If you're stuck in neutral, sometimes begging for internships (even unpaid ones), is they only way to get your name out there, and prove your dedication without years of on the job history to provide. Unlike your collegiate counterparts who can't find jobs with Master's degrees, your required time on the bottom is very much in your hands. I hope success finds you all, soon!


----------



## kladdicott

Great to know that those of us "newbies" who put everything we had into learning a trade, which we believed would lead to a career in our future are sadly misguided. If you want a job in this field it looks as though you may need to move to India!!


----------



## medcoder9

I am actually not opposed to moving to India or any country, preferably, England that will hire me. Please if anyone knows how to apply for coding jobs in other country...? let me know.


----------



## babyred72

ttsaunders1, have you tried looking for something in insurance verifications or authorizations?  That's how I got started right out of school.  I was actually hired by the company I did my externship with.  You can at least get your foot in the door somewhere.


----------



## shoegirl06

Hello, this is the first time I've posted, but I really wanted to chime in here.  I wish this thread was more positive.  I've read through alot of it, and agree with those that say you have to start at the bottom and work your way up.  I'm in school now for HIM and Coding and although it took me a long time,  I kept sending my resume out everywhere, and I finally got my foot in the door in a medical billing office doing administrative work part-time. Persistence is really the key...you can't give up hope.  Everyone has to start somewhere.  This is a career change for me, as I used to be a paralegal.  I knew I would  have to start in an entry level position, and learn the ropes of working in a medical office.  I know if I stay positive, am there every day, do a good job, and take on as much new responsibility possible, eventually something will open up and I will offered a promotion.  I know this won't happen overnight, and if for some reason I can't move forward at this company, at least I will be getting experience here and use it elsewhere.  Anyhow, I hope we can try to turn this thread around and get rid of the negativity and replace it with tips and advice to get new people motivated and working.


----------



## btadlock1

shoegirl06 said:


> Hello, this is the first time I've posted, but I really wanted to chime in here.  I wish this thread was more positive.  I've read through alot of it, and agree with those that say you have to start at the bottom and work your way up.  I'm in school now for HIM and Coding and although it took me a long time,  I kept sending my resume out everywhere, and I finally got my foot in the door in a medical billing office doing administrative work part-time. Persistence is really the key...you can't give up hope.  Everyone has to start somewhere.  This is a career change for me, as I used to be a paralegal.  I knew I would  have to start in an entry level position, and learn the ropes of working in a medical office.  I know if I stay positive, am there every day, do a good job, and take on as much new responsibility possible, eventually something will open up and I will offered a promotion.  I know this won't happen overnight, and if for some reason I can't move forward at this company, at least I will be getting experience here and use it elsewhere.  Anyhow, I hope we can try to turn this thread around and get rid of the negativity and replace it with tips and advice to get new people motivated and working.
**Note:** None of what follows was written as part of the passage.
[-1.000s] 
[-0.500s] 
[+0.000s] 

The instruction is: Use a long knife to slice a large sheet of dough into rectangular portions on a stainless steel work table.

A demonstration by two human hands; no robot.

Exactly! I was cleaning houses 3 years ago, and now I'm in charge of ICD-10 implementation for our entre company - we manage over 100 providers...you've just got to put the effort in and take every opportunity you get! If I can do it, anybody can!


----------



## yveblack

Thanks for the VA Hospital tip Kelly...I'll try it! 

Yvonne Blackwell, CPC-A


----------



## DKColson1928

*any one in the Los Angeles area?*

Possible need of coders for traing in HCC coding and compliance. Re vamping the department. 
Email me @ dkittykats@gmail.com if you are interested... will consider CPC-A also


----------



## jaclea

*I share the frustration*

I am having the same difficulty as all of you.  I have an IT background prior to my billing/coding education.  I am CPC-A certified.  My local chapter tells me to try and get a clerical position so I can get my foot in the door and that's what I am currently searching for.  Even those positions require prior experience.  I wish the schools would change their advertisements about help with job placements after completion of the programs.  I have friends with the same difficulty we face.  One of them is working a security job to have an income.  I wish I knew how we could change this situation to persuade employers to give us 'new' coders the experience we deserve.


----------



## DMRgn2010

*Volunteering, only option for experience.. for me*

I have been volunteering at Trinity Mother Frances Hosp and Business Services. I want to show them that I have the ability, ethics, skills in hopes of getting my foot in the door. For me, I feel that is the only option for me at this time. But at the same time, it has been very rewarding to help out in any way I can. I have also attempting to seek out volunteering opportunities in the coding/billing departments there at the hospital. I hope my hard work while volunteering (yes, I am a hard-worker, I can't help it, it's second nature to me) will not be in vain.

What do you all think?


----------



## btadlock1

Although I really hope none of you are still facing this problem for another whole month, I wanted to mention this (mostly because I'm excited about it!):

I wrote an article for Coding Edge discussing this topic...it'll be in April's edition! 

In the mean time, there are a lot of threads that have hashed and re-hashed this, so look through them...you may find what you need. Good luck to everyone!


----------



## cindyt

I love reading your posts   Looking forward to your article.  GOOD JOB!


----------



## dfortner

*I understand, as well.*

Trying to find a job without required experience is frustrating at best.  I know.  I am a CPC-A, hold a Bachelor of Science in Management and Masters in Human Resource Management and still can't find employment opportunities.  Where I live, the health care professionals do not deem credentials or education, other than their own, as value-added assets to their practice.  The hospitals in my area are the only ones who REQUIRE CPC designations.  Nonetheless, I continue to apply and keep a positive attitude.  Some avenues I have explored - law offices employ coders to review medical records; entry level positions such as medical records, patient registration, collections all give you a foot-in-the door; volunteering at local hospitals; cold submissions from local Yellow Pages; networking at local chapter meetings, as well as, e-mailing or visiting other local chapters and putting your face and name out.  I wish the best for you and know, with persistence, something will fall in your lap.


----------



## CCrooms

*Will it ever change for entry Level Medical Billers/Coders?*

I have been chasing the proverbial job of anything entry level.  I live in the state of Michigan.  It is more than difficult to land an entry level position here.   As many others have stated it really is difficult and frustrating to want to help and know that you have the skills, desire, and wherewithal to be an asset to anyone that will hire you.  But because we do not have a certification, or minimum work experience we are not interviewed, called, or allowed to "show what we got".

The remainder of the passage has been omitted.